● Directions for this task
Here is a listing. Write it out again without a single difference.

(Beginning of Collected material)

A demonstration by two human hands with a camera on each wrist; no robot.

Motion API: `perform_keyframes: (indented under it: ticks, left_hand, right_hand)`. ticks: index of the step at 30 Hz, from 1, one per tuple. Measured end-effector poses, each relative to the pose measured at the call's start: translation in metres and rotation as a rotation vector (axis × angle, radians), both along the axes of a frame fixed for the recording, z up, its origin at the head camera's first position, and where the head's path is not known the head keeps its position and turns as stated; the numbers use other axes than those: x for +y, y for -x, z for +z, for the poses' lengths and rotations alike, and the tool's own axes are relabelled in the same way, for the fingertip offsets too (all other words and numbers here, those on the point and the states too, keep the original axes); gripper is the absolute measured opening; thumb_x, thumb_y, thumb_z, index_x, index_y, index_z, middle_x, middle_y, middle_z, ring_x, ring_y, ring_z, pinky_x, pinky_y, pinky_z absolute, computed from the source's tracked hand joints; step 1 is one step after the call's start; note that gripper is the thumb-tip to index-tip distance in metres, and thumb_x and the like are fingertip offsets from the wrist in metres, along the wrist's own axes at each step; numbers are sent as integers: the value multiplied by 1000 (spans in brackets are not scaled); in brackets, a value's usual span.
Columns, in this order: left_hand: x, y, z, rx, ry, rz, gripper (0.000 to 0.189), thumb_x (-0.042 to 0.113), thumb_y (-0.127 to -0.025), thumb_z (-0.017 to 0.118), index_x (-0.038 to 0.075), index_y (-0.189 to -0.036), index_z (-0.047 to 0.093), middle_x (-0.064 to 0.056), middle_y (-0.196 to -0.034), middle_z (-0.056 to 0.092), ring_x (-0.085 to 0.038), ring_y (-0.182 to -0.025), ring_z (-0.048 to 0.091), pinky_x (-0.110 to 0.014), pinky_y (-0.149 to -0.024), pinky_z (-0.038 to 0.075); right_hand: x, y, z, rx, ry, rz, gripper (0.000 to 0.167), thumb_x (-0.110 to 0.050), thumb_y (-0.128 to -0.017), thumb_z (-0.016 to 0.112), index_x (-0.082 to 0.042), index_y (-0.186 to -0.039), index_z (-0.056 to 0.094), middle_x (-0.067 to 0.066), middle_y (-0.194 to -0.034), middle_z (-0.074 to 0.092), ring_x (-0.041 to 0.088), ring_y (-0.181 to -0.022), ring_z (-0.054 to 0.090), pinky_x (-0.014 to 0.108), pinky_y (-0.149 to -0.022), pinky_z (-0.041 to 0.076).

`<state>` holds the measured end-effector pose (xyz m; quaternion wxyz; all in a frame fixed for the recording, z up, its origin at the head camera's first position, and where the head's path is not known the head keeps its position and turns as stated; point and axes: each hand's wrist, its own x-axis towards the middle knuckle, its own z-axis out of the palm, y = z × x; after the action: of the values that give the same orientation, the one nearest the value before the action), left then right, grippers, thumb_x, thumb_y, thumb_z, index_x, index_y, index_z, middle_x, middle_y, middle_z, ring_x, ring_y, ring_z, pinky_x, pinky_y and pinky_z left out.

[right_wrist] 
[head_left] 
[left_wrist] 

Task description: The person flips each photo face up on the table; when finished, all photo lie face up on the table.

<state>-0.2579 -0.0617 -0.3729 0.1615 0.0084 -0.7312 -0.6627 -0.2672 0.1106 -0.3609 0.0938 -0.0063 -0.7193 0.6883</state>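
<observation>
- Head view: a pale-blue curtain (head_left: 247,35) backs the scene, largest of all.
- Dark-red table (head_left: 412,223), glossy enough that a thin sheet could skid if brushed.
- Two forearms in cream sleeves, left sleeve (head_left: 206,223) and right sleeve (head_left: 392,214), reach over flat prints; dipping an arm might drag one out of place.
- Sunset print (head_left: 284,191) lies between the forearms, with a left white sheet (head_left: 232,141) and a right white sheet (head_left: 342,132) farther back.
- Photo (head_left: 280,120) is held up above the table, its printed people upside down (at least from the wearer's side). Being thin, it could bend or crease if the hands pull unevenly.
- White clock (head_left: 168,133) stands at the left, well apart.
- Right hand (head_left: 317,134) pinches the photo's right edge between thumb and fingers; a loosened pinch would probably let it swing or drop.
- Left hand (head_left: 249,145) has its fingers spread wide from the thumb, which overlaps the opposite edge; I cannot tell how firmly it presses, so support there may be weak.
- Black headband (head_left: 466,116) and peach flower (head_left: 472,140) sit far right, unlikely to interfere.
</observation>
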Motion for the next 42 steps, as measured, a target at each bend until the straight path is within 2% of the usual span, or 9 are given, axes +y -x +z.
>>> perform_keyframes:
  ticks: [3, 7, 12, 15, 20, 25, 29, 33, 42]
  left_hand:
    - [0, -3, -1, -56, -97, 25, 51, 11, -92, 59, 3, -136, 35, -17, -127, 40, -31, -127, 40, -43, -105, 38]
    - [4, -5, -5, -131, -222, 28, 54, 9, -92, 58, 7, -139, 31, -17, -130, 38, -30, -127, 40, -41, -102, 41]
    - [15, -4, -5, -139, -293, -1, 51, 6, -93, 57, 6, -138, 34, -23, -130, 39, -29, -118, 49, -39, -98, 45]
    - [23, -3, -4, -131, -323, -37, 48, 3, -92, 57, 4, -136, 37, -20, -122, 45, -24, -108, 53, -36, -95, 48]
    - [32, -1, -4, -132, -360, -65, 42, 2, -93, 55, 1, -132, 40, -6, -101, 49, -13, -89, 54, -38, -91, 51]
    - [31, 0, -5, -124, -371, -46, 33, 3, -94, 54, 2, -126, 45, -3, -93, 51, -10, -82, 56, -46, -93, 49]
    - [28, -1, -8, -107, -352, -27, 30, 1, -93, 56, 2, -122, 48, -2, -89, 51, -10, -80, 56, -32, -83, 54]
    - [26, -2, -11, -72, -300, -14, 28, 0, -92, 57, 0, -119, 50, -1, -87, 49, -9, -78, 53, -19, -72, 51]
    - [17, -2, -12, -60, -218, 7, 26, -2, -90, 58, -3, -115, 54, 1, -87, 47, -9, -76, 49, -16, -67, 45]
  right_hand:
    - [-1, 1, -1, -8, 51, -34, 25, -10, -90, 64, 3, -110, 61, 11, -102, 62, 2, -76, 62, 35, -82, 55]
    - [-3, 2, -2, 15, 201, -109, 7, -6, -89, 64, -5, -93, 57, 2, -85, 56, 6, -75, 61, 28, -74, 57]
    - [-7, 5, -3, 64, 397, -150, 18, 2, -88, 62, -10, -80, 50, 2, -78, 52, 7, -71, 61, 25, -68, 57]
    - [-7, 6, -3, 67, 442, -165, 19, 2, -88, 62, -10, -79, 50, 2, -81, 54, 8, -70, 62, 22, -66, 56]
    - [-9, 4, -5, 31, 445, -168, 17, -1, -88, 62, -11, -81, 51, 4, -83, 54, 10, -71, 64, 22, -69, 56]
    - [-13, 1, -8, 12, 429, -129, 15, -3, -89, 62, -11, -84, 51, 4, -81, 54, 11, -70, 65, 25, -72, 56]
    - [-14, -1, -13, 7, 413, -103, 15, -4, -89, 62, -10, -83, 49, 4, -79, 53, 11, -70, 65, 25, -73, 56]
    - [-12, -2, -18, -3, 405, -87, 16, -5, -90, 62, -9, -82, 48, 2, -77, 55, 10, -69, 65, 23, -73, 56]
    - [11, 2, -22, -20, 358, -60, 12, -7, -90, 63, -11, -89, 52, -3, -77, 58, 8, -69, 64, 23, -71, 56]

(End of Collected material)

● Answer section
A demonstration by two human hands with a camera on each wrist; no robot.

Motion API: `perform_keyframes: (indented under it: ticks, left_hand, right_hand)`. ticks: index of the step at 30 Hz, from 1, one per tuple. Measured end-effector poses, each relative to the pose measured at the call's start: translation in metres and rotation as a rotation vector (axis × angle, radians), both along the axes of a frame fixed for the recording, z up, its origin at the head camera's first position, and where the head's path is not known the head keeps its position and turns as stated; the numbers use other axes than those: x for +y, y for -x, z for +z, for the poses' lengths and rotations alike, and the tool's own axes are relabelled in the same way, for the fingertip offsets too (all other words and numbers here, those on the point and the states too, keep the original axes); gripper is the absolute measured opening; thumb_x, thumb_y, thumb_z, index_x, index_y, index_z, middle_x, middle_y, middle_z, ring_x, ring_y, ring_z, pinky_x, pinky_y, pinky_z absolute, computed from the source's tracked hand joints; step 1 is one step after the call's start; note that gripper is the thumb-tip to index-tip distance in metres, and thumb_x and the like are fingertip offsets from the wrist in metres, along the wrist's own axes at each step; numbers are sent as integers: the value multiplied by 1000 (spans in brackets are not scaled); in brackets, a value's usual span.
Columns, in this order: left_hand: x, y, z, rx, ry, rz, gripper (0.000 to 0.189), thumb_x (-0.042 to 0.113), thumb_y (-0.127 to -0.025), thumb_z (-0.017 to 0.118), index_x (-0.038 to 0.075), index_y (-0.189 to -0.036), index_z (-0.047 to 0.093), middle_x (-0.064 to 0.056), middle_y (-0.196 to -0.034), middle_z (-0.056 to 0.092), ring_x (-0.085 to 0.038), ring_y (-0.182 to -0.025), ring_z (-0.048 to 0.091), pinky_x (-0.110 to 0.014), pinky_y (-0.149 to -0.024), pinky_z (-0.038 to 0.075); right_hand: x, y, z, rx, ry, rz, gripper (0.000 to 0.167), thumb_x (-0.110 to 0.050), thumb_y (-0.128 to -0.017), thumb_z (-0.016 to 0.112), index_x (-0.082 to 0.042), index_y (-0.186 to -0.039), index_z (-0.056 to 0.094), middle_x (-0.067 to 0.066), middle_y (-0.194 to -0.034), middle_z (-0.074 to 0.092), ring_x (-0.041 to 0.088), ring_y (-0.181 to -0.022), ring_z (-0.054 to 0.090), pinky_x (-0.014 to 0.108), pinky_y (-0.149 to -0.022), pinky_z (-0.041 to 0.076).

`<state>` holds the measured end-effector pose (xyz m; quaternion wxyz; all in a frame fixed for the recording, z up, its origin at the head camera's first position, and where the head's path is not known the head keeps its position and turns as stated; point and axes: each hand's wrist, its own x-axis towards the middle knuckle, its own z-axis out of the palm, y = z × x; after the action: of the values that give the same orientation, the one nearest the value before the action), left then right, grippers, thumb_x, thumb_y, thumb_z, index_x, index_y, index_z, middle_x, middle_y, middle_z, ring_x, ring_y, ring_z, pinky_x, pinky_y and pinky_z left out.

[right_wrist] 
[head_left] 
[left_wrist] 

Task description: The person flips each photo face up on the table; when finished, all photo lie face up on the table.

<state>-0.2579 -0.0617 -0.3729 0.1615 0.0084 -0.7312 -0.6627 -0.2672 0.1106 -0.3609 0.0938 -0.0063 -0.7193 0.6883</state>
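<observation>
- Head view: a pale-blue curtain (head_left: 247,35) backs the scene, largest of all.
- Dark-red table (head_left: 412,223), glossy enough that a thin sheet could skid if brushed.
- Two forearms in cream sleeves, left sleeve (head_left: 206,223) and right sleeve (head_left: 392,214), reach over flat prints; dipping an arm might drag one out of place.
- Sunset print (head_left: 284,191) lies between the forearms, with a left white sheet (head_left: 232,141) and a right white sheet (head_left: 342,132) farther back.
- Photo (head_left: 280,120) is held up above the table, its printed people upside down (at least from the wearer's side). Being thin, it could bend or crease if the hands pull unevenly.
- White clock (head_left: 168,133) stands at the left, well apart.
- Right hand (head_left: 317,134) pinches the photo's right edge between thumb and fingers; a loosened pinch would probably let it swing or drop.
- Left hand (head_left: 249,145) has its fingers spread wide from the thumb, which overlaps the opposite edge; I cannot tell how firmly it presses, so support there may be weak.
- Black headband (head_left: 466,116) and peach flower (head_left: 472,140) sit far right, unlikely to interfere.
</observation>
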Motion for the next 42 steps, as measured, a target at each bend until the straight path is within 2% of the usual span, or 9 are given, axes +y -x +z.
>>> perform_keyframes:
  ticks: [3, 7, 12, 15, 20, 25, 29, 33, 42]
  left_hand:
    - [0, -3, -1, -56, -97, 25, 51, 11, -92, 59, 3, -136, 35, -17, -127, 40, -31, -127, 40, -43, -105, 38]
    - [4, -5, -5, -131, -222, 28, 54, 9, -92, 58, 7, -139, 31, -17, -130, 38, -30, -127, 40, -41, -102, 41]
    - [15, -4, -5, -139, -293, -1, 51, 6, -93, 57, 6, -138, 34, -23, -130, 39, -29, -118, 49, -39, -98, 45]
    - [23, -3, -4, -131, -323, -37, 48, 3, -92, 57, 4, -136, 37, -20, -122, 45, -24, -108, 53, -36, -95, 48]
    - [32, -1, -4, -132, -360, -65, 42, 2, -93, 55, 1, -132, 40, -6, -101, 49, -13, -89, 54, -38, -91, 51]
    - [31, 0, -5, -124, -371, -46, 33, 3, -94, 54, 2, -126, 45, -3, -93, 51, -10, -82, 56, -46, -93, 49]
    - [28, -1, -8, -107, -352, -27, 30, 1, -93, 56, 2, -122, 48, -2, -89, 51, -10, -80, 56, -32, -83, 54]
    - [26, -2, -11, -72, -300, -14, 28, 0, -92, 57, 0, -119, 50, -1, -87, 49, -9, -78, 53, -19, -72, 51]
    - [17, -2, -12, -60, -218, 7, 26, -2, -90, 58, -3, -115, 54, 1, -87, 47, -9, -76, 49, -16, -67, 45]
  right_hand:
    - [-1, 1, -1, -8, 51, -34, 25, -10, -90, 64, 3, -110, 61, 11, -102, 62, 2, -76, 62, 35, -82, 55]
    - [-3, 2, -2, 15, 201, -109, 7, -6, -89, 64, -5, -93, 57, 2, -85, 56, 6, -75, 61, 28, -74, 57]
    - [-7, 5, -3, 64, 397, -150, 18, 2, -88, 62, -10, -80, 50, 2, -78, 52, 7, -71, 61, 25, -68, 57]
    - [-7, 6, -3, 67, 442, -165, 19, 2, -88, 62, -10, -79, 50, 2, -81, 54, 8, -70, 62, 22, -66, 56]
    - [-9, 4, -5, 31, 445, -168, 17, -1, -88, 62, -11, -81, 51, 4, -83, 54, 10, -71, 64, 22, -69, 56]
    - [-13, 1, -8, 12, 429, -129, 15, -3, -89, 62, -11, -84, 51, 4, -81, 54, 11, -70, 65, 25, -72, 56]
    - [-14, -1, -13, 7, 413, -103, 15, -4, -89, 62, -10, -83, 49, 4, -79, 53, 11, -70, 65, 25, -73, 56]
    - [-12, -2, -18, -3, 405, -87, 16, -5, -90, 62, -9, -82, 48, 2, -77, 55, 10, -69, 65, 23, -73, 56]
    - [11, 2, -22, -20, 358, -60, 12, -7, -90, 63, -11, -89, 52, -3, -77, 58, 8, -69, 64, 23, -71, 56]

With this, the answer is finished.